- **YOUR INSTRUCTIONS**: If a line in the data holds "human", copy that line out in full.

START RECORD EXCERPTS

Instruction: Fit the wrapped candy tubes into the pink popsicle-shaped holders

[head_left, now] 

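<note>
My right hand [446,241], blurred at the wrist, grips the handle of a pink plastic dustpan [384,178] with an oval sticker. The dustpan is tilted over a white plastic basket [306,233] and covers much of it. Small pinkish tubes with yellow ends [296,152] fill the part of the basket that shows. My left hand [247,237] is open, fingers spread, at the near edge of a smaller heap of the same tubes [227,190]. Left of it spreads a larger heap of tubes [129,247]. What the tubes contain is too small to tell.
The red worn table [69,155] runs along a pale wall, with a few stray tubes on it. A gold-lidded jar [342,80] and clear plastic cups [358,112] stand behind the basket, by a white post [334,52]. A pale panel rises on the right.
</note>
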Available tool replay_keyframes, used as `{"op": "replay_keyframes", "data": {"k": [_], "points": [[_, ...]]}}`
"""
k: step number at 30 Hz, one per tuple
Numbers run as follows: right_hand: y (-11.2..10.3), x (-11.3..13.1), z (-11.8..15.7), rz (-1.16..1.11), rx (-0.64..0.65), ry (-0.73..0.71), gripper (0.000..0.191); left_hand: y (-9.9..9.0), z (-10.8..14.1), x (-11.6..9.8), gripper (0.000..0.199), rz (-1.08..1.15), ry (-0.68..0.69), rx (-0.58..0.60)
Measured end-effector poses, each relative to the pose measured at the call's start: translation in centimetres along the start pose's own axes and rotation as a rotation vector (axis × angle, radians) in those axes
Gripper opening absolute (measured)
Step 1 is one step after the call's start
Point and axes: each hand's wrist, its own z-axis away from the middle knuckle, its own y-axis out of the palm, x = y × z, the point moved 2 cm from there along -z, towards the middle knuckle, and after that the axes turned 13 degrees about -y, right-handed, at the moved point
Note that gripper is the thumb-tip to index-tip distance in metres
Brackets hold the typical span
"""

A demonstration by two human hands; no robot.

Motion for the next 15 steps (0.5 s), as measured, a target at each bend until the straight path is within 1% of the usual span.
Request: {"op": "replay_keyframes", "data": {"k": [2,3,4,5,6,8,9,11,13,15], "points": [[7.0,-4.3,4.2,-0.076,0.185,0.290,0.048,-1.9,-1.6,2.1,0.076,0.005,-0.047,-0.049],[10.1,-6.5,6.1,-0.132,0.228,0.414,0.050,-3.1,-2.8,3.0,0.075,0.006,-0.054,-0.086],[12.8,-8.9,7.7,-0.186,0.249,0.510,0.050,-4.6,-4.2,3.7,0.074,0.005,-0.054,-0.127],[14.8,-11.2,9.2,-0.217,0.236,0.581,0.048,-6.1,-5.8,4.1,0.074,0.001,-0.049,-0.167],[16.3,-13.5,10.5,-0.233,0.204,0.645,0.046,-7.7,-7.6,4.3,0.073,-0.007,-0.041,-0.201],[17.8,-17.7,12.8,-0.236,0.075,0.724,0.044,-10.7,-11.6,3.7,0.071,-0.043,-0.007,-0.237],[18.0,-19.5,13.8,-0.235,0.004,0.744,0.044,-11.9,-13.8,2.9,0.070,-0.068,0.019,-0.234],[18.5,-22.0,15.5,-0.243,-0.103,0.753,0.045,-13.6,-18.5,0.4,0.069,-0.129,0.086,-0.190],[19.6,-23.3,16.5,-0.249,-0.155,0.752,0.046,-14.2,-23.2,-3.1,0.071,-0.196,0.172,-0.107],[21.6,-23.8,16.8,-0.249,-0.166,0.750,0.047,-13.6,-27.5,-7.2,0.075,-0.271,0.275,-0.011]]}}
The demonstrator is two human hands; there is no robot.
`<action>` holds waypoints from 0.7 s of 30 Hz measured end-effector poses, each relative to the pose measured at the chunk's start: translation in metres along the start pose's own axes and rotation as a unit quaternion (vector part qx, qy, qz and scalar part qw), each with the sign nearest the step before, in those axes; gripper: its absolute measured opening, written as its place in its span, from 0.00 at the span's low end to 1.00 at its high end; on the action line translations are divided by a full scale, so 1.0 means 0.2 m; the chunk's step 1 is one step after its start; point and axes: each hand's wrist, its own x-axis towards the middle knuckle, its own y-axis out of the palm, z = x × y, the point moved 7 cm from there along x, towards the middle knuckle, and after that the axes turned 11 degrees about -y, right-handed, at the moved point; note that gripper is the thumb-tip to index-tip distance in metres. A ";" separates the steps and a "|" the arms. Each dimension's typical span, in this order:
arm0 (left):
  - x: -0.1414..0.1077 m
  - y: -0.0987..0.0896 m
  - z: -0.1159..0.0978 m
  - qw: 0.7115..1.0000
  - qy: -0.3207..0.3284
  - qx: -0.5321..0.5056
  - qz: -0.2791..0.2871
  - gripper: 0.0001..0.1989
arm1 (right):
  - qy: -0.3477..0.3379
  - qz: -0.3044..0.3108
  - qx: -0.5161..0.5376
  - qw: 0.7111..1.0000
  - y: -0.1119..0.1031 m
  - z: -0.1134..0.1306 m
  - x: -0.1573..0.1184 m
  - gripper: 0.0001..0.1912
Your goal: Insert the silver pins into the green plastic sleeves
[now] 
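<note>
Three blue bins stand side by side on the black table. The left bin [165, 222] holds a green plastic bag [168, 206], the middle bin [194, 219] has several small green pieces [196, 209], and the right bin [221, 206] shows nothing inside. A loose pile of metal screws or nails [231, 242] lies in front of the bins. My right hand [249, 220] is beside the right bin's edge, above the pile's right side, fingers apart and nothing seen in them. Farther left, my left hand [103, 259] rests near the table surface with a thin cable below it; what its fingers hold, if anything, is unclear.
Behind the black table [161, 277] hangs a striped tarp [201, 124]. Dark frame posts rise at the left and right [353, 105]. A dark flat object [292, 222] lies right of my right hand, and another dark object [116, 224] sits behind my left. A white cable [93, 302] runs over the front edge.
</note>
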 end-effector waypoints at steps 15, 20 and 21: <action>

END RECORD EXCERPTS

- **RESULT OF THE TASK**:
A demonstration by two human hands; no robot.
The demonstrator is two human hands; there is no robot.

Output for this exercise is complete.